Palacio Paz (Av. Santa Fe 750)

Basta con mirar el portal de entrada para maravillarse: un espectacular e inmenso mural de hierro y bronce desborda su superficie con un infinito entrelazo de ramas y hojas brillantes, culminando en la base con cuatro rosetones dorados, cual mandalas, de estilo versallesco. La gran altura y anchura remontan, inevitablemente, a las imágenes de archivo de la Buenos Aires de principios del siglo XX, cuando los elegantes carruajes ingresaban, con aires aristocráticos, a las magníficas residencias porteñas.

A falta de tan refinado medio de transporte, bien vale la pena atravesar a pie el enorme portal para descubrir qué esconden los doce mil metros cuadrados de estilo francés que conforman el Palacio Paz (hoy Círculo Militar) y que lo convierten en la más imponente residencia urbana construida en la ciudad durante el siglo pasado.
Su dueño original fue José Camilo Paz, fundador del diario “La Prensa” y embajador argentino en París desde 1885 hasta 1893, año en que regresa a la Argentina. En 1900, decide partir nuevamente hacia Europa y encarga al prestigioso arquitecto francés Louis-Marie Henri Sortais el diseño de una mansión de dimensiones inusitadas para la geografía porteña.
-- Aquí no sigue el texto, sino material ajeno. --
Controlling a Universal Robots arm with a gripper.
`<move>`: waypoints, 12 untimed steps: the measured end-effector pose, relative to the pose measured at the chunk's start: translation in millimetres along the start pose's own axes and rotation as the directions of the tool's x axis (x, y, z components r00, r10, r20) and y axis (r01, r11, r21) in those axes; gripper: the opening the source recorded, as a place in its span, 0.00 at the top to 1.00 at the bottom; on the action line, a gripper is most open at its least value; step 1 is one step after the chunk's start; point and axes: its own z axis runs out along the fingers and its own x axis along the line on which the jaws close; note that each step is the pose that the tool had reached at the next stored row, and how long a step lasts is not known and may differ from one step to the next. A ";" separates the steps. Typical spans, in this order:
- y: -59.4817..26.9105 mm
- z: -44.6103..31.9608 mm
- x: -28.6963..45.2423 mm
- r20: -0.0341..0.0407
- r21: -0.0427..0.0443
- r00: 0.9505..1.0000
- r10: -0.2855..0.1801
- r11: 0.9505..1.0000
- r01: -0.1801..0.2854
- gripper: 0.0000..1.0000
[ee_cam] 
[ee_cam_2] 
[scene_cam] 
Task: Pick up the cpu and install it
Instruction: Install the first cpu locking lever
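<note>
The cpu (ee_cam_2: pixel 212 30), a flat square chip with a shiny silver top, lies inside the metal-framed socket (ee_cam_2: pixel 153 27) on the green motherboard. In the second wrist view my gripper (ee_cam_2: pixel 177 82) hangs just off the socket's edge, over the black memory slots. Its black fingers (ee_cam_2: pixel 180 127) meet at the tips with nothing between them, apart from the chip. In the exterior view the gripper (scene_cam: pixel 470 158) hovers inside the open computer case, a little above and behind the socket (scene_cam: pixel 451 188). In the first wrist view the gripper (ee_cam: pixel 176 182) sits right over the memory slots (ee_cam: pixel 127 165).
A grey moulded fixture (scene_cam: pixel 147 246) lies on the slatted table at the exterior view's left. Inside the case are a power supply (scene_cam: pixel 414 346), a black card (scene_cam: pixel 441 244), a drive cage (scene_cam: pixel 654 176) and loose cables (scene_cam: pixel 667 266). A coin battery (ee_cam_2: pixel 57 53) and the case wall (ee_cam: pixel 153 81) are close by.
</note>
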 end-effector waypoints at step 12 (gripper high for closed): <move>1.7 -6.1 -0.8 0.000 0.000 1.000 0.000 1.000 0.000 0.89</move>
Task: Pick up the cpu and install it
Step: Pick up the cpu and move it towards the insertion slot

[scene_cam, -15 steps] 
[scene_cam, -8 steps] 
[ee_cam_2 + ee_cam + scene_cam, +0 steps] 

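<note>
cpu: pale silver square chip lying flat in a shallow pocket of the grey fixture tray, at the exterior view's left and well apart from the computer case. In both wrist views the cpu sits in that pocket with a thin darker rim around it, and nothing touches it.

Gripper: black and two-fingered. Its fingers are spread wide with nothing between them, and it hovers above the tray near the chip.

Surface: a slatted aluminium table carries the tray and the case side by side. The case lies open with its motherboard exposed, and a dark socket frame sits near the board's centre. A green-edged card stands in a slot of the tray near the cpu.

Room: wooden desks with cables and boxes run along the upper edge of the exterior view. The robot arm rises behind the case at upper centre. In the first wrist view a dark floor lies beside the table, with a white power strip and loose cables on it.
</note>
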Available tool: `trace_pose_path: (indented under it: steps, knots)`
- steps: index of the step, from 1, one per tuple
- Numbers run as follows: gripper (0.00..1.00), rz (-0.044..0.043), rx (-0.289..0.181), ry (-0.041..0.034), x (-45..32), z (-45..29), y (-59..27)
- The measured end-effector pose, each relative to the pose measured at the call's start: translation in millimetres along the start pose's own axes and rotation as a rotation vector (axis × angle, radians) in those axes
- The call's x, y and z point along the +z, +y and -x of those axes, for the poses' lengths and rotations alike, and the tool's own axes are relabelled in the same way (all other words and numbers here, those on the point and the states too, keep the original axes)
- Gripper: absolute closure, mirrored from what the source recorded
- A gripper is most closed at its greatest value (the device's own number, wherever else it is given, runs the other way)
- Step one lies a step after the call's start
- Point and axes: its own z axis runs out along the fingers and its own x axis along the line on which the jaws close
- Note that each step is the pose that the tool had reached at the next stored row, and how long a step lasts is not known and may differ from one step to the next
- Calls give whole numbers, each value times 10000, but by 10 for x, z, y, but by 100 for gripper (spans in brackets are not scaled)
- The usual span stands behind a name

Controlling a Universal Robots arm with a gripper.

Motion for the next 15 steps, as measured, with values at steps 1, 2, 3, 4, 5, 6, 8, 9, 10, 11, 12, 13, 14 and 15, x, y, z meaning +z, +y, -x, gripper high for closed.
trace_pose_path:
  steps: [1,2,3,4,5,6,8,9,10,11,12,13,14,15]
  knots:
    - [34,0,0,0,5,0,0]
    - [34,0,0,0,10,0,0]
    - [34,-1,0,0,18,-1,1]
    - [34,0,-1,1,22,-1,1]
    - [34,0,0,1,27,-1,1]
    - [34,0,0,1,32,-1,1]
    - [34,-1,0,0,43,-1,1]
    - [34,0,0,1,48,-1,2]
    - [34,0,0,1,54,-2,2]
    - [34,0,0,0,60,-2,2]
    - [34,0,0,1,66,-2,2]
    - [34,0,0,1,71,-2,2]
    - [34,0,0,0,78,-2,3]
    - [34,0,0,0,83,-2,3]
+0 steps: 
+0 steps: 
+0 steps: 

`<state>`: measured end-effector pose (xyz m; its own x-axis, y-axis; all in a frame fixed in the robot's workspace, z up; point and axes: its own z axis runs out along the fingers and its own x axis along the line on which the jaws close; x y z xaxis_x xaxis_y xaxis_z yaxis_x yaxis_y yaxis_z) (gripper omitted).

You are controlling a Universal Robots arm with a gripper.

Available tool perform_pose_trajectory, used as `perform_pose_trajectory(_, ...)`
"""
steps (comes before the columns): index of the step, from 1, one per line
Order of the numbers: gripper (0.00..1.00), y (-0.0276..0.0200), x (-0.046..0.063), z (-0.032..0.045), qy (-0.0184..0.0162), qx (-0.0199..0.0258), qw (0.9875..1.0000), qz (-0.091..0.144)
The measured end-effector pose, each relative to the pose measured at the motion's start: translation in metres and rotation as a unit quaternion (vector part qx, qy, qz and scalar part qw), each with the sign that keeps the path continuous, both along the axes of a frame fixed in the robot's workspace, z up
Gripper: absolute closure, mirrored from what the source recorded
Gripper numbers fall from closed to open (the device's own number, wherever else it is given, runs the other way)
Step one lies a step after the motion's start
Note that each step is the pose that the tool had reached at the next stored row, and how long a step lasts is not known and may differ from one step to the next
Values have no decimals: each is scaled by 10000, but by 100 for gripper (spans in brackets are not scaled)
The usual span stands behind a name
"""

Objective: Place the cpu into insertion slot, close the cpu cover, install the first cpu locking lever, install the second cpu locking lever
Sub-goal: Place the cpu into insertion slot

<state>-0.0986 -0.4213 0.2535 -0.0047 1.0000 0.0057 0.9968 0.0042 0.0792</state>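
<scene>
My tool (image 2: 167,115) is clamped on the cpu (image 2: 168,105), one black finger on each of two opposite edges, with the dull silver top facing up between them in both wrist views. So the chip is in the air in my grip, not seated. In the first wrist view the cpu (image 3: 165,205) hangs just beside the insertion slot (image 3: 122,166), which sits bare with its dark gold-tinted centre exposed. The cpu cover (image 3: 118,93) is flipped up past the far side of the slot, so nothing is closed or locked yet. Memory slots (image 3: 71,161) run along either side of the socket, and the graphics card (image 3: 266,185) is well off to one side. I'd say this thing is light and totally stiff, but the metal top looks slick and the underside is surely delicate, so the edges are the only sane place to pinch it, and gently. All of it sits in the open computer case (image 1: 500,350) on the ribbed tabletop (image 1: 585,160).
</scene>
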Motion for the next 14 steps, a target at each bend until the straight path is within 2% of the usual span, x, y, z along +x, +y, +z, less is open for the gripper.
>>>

Según historiadores de la época, la admiración de Paz por la arquitectura y la cultura francesas lo llevaron a convertir a este magnífico edificio en el ámbito ideal para albergar su anhelado sueño: ser presidente de la Argentina.
Para dar una idea de la grandiosidad del lugar, sólo basta decir que el Palacio Paz, con sus treinta y cinco dormitorios y dieciocho baños, fue el hogar de nueve personas y el más opulento espacio laboral para sesenta sirvientes.
Calificado como monumento señorial e incomparable de la ciudad de Buenos Aires, la residencia emana majestuosidad ni bien se accede al Gran Hall de Entrada: una extraordinaria estatua de mármol de Carrara, apoyada sobre una base giratoria y cortejada por bellos vitraux, permitía a la familia observarla durante el día en diferentes posiciones. Más adelante, una serie de fantásticos salones se conectan sucesivamente y deslumbran por los materiales con los que fueron adornados: mármoles procedentes de Europa, pisos de roble de Eslavonia, enormes zócalos de madera de nogal, paredes tapizadas en damasco de seda o recubiertas con dorado a la hoja y herrajes realizados por la Casa Bricard de París son algunos de los finísimos detalles de decoración. Ni qué hablar de las arañas de los salones! De bronce y de cristal, todas diferentes, traídas de la Casa Keller, también de París. Entre los vitraux que abundan en la mansión, se destaca una pieza de valor inigualable en el salón comedor: la puerta colgante y corrediza de dos hojas con vitrales diseñados por la Casa Jansen de París y realizados por Laumonnerie.
Como broche de oro, se ingresa al Gran Hall de Honor, la joya arquitectónica por excelencia del Palacio y que, por su aspecto institucional, sintetiza las aspiraciones presidenciales de Paz. De estilo Luis XIV y decorado con diferentes mármoles, el colosal recinto exhibe una increíble cúpula en vitral, a modo de corona, con la imagen del Rey Sol; bajorrelieves con alegorías a trofeos de guerra; falsas puertas; mármoles simulando cortinados e infinidad de ornamentos en sus paredes circulares. Como despedida, hacia el final del salón, una pesada puerta de hierro, escoltada por dos esculturas de mármol blanco, invita a recorrer los jardines de la mansión.
La construcción de la residencia familiar demandó doce años: comenzó en 1902 y finalizó en 1914. Paradójicamente, José C. Paz se instaló en Europa en 1900, donde falleció en 1912. Nunca pudo conocer su palacio.